The results of this year’s National Student Survey (NSS) are now out – go here and type “physics” and “Surrey” in the relevant boxes to get the Department’s numbers. The headline figure is that 98% of the students who filled in the NSS questionaire are satisfied with the course. Great. As an academic who has taught all these students I am very happy about this vote of confidence.
As this number goes into the University league tables (in the Guardian, Independent etc) this presumably means that we will go up all these league tables next year. That will be nice.
But you may be wondering: How reliable is this figure of 98%? If so you are reading the right blog post.
Answering this question is a data-analysis problem so I should be good at it. In fact it is a problem made for analysis using Bayes’ Theorem. I have mentioned this in earlier posts – I am big fan of Bayes. I will give the answer first, how I got it may have to wait for another post. The answer is the green curve below:
Here S is the true probability that a randomly selected student is satisfied, and p(S) is the probability that the true probability of a Surrey Physics student being satisfied with their course is S.
That was quite confusing, because it is the probability that another probability takes a certain value, which is the sort of thing that can make your head hurt. But it is at heart quite simple so I will try and explain.
The data the Surrey number is based on is the response of 33 final-year Physics students at Surrey. Now from the details that you can get to if you follow links in the site it looks like 32 of these 33 students ticked boxes indicating they agreed or agreed strongly with the statement that they were satisfied with their course. The remaining 1 student was less impressed.
As an aside the ones among you who are doing sums in your head as you do this will realise that 32/33 = 97% not 98%, and indeed a spreedsheet that went round internally at Surrey had this figure. The NSS website has 98% for some reason but I don’t see how you can get 98% from 33 responses, and rounding to the nearest 1%. But anyway, let us work with 32/33 = 97% satisfied.
The Department has more than 33 students – completing the survey is not compulsory. Thus there will be an unknown error in the NSS figure of 97%. In reality, the fraction of students satisfied may actually be a bit higher or maybe a bit lower.
For example, let us say you have 100 students and want to know how many like chocolate ice cream. You only ask 50 of them, and 25 say yes. Your estimate of the probability a student likes chocolate ice cream is 25/50 = 50% but this figure could be a little low or a little high. Maybe the 50 you asked just by chance contain more than half of the 100 students who like chocolate ice cream. Then your estimate of 50% would be overestimate of the true figure.
The same goes for an NSS score. The figure is an estimate, in general it will not be precisely the right number, there will be some error.
This is what the plot above shows. For Surrey, the true fraction of students that are satisfied is mostly like to be around 0.97, or 97%, but it could be say 95% or 99%, e tc. If you look at the green curve above although p(S) is smaller for 0.95 than for 0.97, p(S) is not equal to 0 at 0.95. This means that it more likely that 97% of students are satisfied than that 95% of students are satisfied we cannot rule out the possibility that 95% of students are satisfied.
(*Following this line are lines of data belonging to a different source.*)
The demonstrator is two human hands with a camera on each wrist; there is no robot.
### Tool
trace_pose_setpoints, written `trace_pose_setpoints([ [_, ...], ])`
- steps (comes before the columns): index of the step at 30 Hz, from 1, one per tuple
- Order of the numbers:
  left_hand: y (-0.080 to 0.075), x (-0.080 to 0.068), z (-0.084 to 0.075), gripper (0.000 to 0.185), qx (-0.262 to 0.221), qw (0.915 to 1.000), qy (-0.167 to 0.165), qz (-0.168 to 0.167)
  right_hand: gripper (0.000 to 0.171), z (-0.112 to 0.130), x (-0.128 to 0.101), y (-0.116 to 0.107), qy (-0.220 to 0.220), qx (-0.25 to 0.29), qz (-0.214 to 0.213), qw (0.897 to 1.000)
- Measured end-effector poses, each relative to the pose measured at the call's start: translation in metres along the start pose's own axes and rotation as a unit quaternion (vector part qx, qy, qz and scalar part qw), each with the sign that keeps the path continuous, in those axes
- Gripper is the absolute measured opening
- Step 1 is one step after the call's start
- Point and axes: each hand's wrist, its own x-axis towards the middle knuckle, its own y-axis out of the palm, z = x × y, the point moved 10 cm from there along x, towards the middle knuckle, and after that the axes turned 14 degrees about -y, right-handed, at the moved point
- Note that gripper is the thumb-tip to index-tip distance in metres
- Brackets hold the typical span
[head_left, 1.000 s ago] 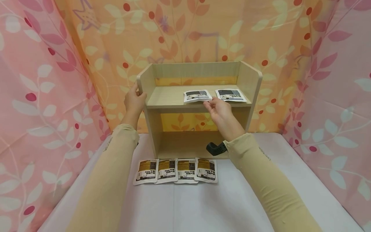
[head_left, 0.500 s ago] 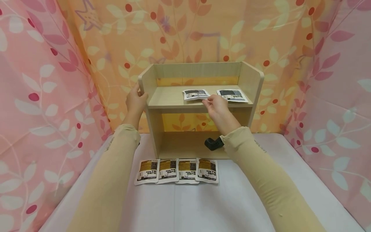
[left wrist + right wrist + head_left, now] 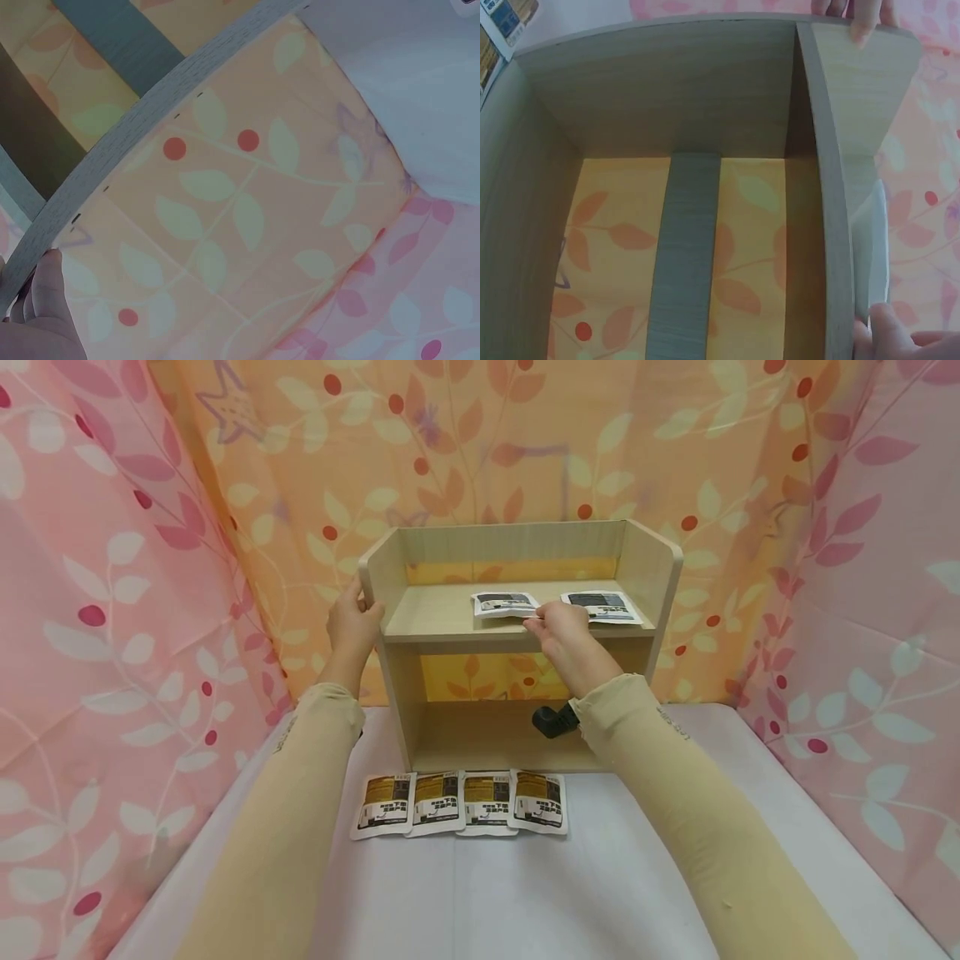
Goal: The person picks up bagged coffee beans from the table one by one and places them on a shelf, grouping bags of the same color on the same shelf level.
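A wooden shelf unit (image 3: 645,560) stands at the back of the white table (image 3: 525,902). My left hand (image 3: 351,620) grips the front top corner of its left side panel (image 3: 150,105); the fingers (image 3: 45,307) wrap the panel's edge. My right hand (image 3: 558,625) is at the front edge of the upper shelf and pinches the near right corner of a black-and-white packet (image 3: 504,603) lying flat there. A second such packet (image 3: 602,606) lies to its right. In the right wrist view only a thumb (image 3: 889,334) shows beside the shelf board's edge (image 3: 832,187).
Several yellow-and-black packets (image 3: 461,802) lie in a row on the table before the shelf. The lower compartment (image 3: 480,735) holds nothing. Patterned curtains (image 3: 112,610) close in the left, back and right. A black wrist strap (image 3: 553,721) shows under my right forearm.
My right hand has shifted the left packet slightly left and farther back on the upper shelf. The left hand has kept its grip on the side panel.
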Motion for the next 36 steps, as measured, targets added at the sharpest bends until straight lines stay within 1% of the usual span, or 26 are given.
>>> trace_pose_setpoints([
  [5,0.000,0.000,0.001,0.061,0.002,1.0000,0.001,-0.002,0.059,0.000,0.005,-0.008,-0.012,-0.029,-0.036,0.999],
  [8,0.001,0.000,0.001,0.061,0.001,1.0000,0.001,-0.002,0.061,0.000,0.006,-0.012,-0.015,-0.041,-0.051,0.998],
  [14,0.000,-0.002,0.000,0.060,0.008,1.0000,0.004,-0.003,0.064,-0.001,0.006,-0.013,-0.028,-0.022,-0.077,0.996],
  [19,-0.001,-0.002,-0.002,0.059,0.014,0.9998,0.010,-0.007,0.061,0.000,0.008,-0.009,-0.045,-0.010,-0.075,0.996],
  [22,-0.001,-0.002,-0.002,0.059,0.018,0.9998,0.010,-0.007,0.053,0.000,0.008,-0.010,-0.056,0.008,-0.078,0.995],
  [25,-0.002,-0.002,-0.002,0.059,0.016,0.9998,0.009,-0.007,0.041,0.002,0.007,-0.014,-0.077,0.011,-0.086,0.993],
  [30,-0.001,0.000,-0.001,0.059,0.012,0.9999,0.010,-0.005,0.032,0.004,0.006,-0.020,-0.110,-0.020,-0.114,0.987],
  [34,0.001,-0.001,0.000,0.059,0.010,0.9999,0.010,0.000,0.027,0.001,0.006,-0.021,-0.113,-0.040,-0.127,0.985],
  [36,0.001,-0.001,0.000,0.059,0.010,0.9999,0.010,0.000,0.029,0.001,0.006,-0.019,-0.112,-0.041,-0.126,0.985],
])
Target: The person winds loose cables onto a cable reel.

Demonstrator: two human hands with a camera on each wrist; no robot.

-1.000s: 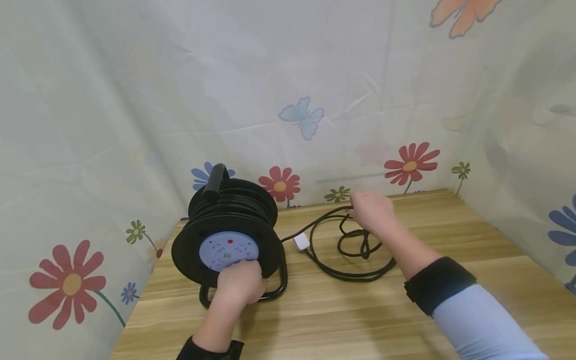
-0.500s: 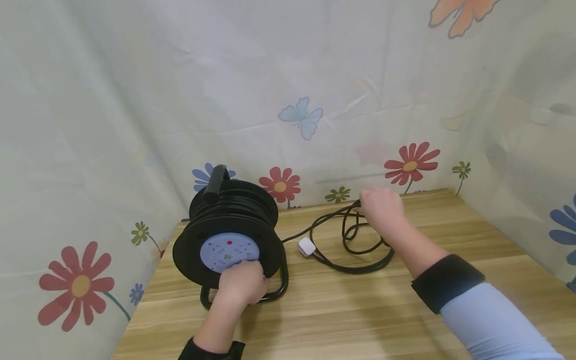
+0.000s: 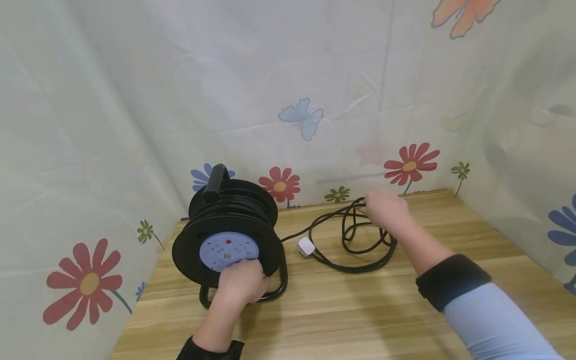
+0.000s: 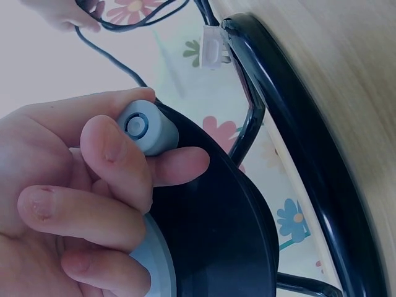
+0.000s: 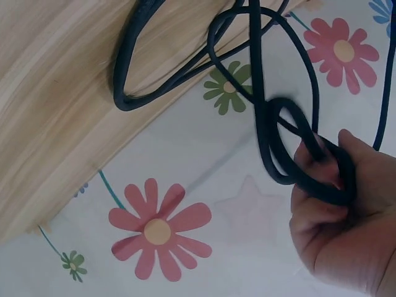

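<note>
Right hand grips looped cable (reel leftward).

The person's left hand, reaching in from six o'clock, curls its fingers and thumb around a small grey knob. The right arm, in a pale blue sleeve with a black wrist strap, stretches toward one o'clock, where the right hand grips loops of black cable.
</note>
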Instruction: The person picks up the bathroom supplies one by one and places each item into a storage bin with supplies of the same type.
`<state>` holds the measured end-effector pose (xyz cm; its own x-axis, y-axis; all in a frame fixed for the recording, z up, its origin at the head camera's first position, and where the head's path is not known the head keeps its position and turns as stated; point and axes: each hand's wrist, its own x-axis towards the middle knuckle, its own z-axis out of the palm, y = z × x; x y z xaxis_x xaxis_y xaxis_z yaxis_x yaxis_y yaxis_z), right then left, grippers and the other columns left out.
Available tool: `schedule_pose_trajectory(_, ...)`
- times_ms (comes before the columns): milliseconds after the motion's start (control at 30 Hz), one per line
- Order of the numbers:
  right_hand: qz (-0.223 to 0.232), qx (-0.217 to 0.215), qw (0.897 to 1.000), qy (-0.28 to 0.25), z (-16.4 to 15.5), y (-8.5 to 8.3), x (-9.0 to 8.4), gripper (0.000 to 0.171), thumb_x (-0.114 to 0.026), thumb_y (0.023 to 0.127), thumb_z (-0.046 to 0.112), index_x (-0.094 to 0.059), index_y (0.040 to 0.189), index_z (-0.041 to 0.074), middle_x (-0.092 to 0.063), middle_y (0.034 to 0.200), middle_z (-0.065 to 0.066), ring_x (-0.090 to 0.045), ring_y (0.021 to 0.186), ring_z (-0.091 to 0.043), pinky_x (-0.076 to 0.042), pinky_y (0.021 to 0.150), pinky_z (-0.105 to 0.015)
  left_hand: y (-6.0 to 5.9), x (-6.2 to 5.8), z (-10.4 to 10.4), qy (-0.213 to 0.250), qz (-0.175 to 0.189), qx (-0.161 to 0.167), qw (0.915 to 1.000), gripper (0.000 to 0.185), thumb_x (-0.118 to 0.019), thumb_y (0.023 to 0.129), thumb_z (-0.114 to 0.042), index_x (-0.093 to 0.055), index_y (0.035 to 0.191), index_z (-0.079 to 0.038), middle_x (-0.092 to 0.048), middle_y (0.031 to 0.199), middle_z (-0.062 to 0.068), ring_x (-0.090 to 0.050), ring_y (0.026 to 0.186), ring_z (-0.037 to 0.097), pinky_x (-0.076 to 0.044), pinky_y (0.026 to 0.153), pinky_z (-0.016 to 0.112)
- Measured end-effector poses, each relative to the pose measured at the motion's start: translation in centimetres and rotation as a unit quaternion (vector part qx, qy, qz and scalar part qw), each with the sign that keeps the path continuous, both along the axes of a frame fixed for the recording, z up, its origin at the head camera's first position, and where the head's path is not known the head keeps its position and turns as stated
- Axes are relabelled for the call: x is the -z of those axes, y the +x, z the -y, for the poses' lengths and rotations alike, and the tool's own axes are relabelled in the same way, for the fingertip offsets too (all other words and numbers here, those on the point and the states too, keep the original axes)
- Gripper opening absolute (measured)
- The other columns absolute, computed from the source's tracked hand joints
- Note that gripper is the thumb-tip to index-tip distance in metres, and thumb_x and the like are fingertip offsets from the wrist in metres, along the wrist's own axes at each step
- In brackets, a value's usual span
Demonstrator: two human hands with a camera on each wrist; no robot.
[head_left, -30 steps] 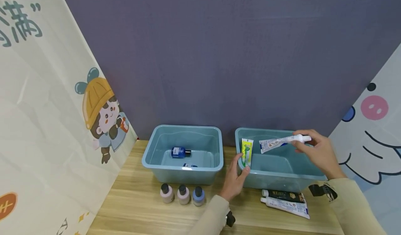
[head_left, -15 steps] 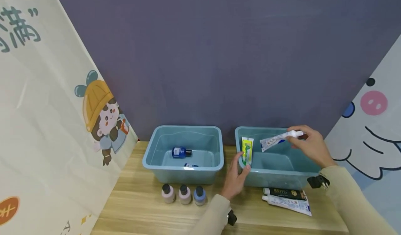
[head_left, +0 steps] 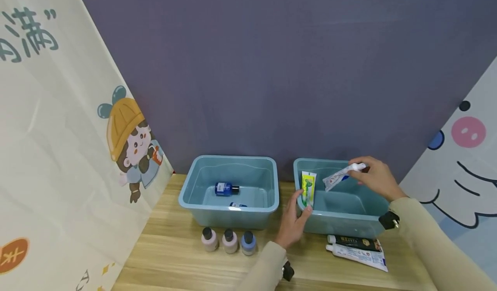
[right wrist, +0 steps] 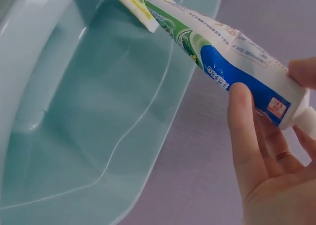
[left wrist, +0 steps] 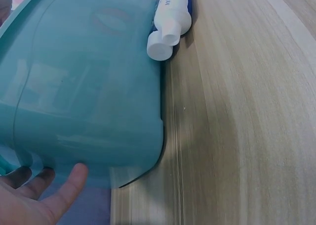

Anyway, for comparison I have put on Hull’s result and Oxford’s result. I picked Hull as they top the league table with an NSS score of 100%. All 23 students who filled in the questionnaire at Hull were satisfied. However, as you can see from the black curve that does not guarantee that all Hull students are satisfied.
Oxford are a lot farther down the NSS league table than Hull and Surrey, which is reflected in the peak of the red curve being at lower values. However, due to the uncertainties in the numbers this does not guarantee that students at Oxford are less satisfied than those at Surrey.
You can integrate the curves and get that the probability that students are happier at Surrey than Oxford is around 80%. So it is likely our students are happier but it is not absolutely certain, few things that matter are. Almost all numbers you come across in science or in University statistics have errors in them, it is important to bear this in mind whether you are looking for the Higgs boson, or a university to study at.
PS For those of you that do Bayes’ stats, details are that I assumed a uniform prior and that the total number of students was large.